Hail the victors, hail the Miami Heat who captured their second NBA title in as many years Thursday night by outlasting formidable Finals foe San Antonio Spurs in G7 (95-88) to take the best-of-seven series (4-3) and close out one memorable 2013 post-season.
They'll be talking about this one for years.
And to the victor go the spoils, including the hardware, endorsements and any other booty that's commensurate with winning an NBA championship.

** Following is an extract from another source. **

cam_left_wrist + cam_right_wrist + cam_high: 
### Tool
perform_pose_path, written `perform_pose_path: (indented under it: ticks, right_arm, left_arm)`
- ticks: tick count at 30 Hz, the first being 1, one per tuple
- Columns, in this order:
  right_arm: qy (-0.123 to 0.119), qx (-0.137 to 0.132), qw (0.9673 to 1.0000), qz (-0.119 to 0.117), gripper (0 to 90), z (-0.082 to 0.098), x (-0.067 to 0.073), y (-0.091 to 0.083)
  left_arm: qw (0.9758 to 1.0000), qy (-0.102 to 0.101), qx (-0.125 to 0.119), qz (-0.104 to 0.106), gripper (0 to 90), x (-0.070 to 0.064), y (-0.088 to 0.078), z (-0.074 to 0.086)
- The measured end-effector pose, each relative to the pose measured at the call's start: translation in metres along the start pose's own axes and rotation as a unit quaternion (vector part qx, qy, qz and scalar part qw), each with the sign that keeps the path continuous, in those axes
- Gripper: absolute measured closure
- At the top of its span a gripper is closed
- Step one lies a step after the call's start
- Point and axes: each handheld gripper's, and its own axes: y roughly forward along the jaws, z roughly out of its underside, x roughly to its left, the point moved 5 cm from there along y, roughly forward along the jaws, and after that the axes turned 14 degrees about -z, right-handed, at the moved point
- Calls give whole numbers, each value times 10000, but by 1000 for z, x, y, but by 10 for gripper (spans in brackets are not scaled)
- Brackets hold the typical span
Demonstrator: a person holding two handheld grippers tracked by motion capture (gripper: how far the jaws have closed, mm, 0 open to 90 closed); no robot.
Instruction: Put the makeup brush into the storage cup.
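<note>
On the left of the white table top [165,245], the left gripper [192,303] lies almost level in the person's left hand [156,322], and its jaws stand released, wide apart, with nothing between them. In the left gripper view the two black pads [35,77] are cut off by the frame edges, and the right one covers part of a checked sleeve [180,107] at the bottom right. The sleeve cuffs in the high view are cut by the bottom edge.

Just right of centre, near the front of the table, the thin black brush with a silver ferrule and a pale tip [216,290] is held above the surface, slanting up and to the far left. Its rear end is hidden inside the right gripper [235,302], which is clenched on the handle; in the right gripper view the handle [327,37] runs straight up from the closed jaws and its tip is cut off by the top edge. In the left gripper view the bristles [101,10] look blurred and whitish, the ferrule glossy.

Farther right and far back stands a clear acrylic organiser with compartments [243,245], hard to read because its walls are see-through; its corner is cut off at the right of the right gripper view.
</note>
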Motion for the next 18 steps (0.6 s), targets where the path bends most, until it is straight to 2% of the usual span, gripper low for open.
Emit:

With parades & victory champagne still flowing freely, Miami's best reward for besting the Spurs might just be having earned the right to be called great, something Heat owner Micky Arison and anyone else remaining in fold from 2010 have been striving for, predicting and unabashedly proclaiming for over three years now.
Heat's victory is validation of the master-plan implemented by GM Pat Riley that brought LeBron James and Chris Bosh to South Beach specifically to hoist hardware.
Get to 3 straight Finals, win back-to-backs and you qualify as great. No argument there.
But some, mostly in the captured media, have gone so far as to declare this Miami squad one of the NBA's greatest teams ever. A premature postulation, to be sure, and one that probably won't play in Peoria, not yet, anyway.
Getting schooled by Dallas in their first big test (11F 2-4), giving-up G1 to upstart OKC in last season's finale before getting serious (12F 4-1), and then "Lady Luck gave ('em a helping hand) (H. Kingsley)" in critical G6 of these just completed Finals (4-3 Spurs), all together paint picture of a team still looking for a doorway into Hall of Greatest Teams.
In football terms, Spurs had the ball on Miami's five with seconds to play in pivotal G6, ready to punch it in and proceeded to fumble it away, Heat recovering and running it back for game-winning score. And this is exactly what champions do, they limit their own mistakes and pounce on their opponents, turning straw into gold.
But there's a melancholy mood in the air after NBA Decision 13, not because the Finals were anything less than great entertainment or because neutral fans hate on the Heat.
What's not to like? They came on loud & cocky in 2010 after Arison landed LeBron & Chris, but have since learned to conduct themselves with professionalism, a certain flair and have clearly found the winning way, all making Miami a real asset to the game.
Slightly sad because fans hate to see competitors let that brass ring slip through their fingers. Like Buffalo in SB25 (NYG 20-19), Mickelson in a US Open or the Cubs in 03, it's a damn shame.
Individually, James, Wade, and yes, Spoelstra and Ray Allen too, have secured their legacies. As for Bosh, if I wanted to build a title contender I'd sign Chris in a heartbeat, but CB has gotta' work consistency into his skill-set if he wants to remain "big."
When you talk team legacy, and you put media spin & Nike sell aside, these Heat don't even crack top-ten all-time.
Are Heat a great team? "You beeeeet ("Chief" / Cuckoo's Nest)." Skillful, tenacious, "resilient (Wade)," one might even say, plucky. When things looked bleak they hung-tough and took down a well-decorated San Antonio squad. That hardware shines.
But in the NBA annals there are more great teams than you can shake a stick at.
A third championship for this Miami bunch puts 'em in top-ten discussion. If it takes form of a three-peat (14), so much the better.
And from the looks of it, there ain't a whole lot standing between the Heat and another one of those O'Briens. Lakers, Spurs (not out, but no longer in), OKC, Knicks, Bulls, Pacers and half-dozen other contenders all have sizable question marks after their names.
Keep in mind, that that same lack of 'quality in competition' that may pave the way for another title in MIA is exactly what can color a legacy when debating greatest all-time.
Big question in South Beach: How long does Wade hold up his end? It's a big end. Like Kobe, Nash, Pierce, Garnett, Parker, Duncan & Dirk, Dwyane is showing the wear & tear on one who has survived & thrived the NBA Wars over a decade's time.
Their claim to greatness secured, the Heat's proper placement along the pantheon of basketball dynasties is a question that's still being answered.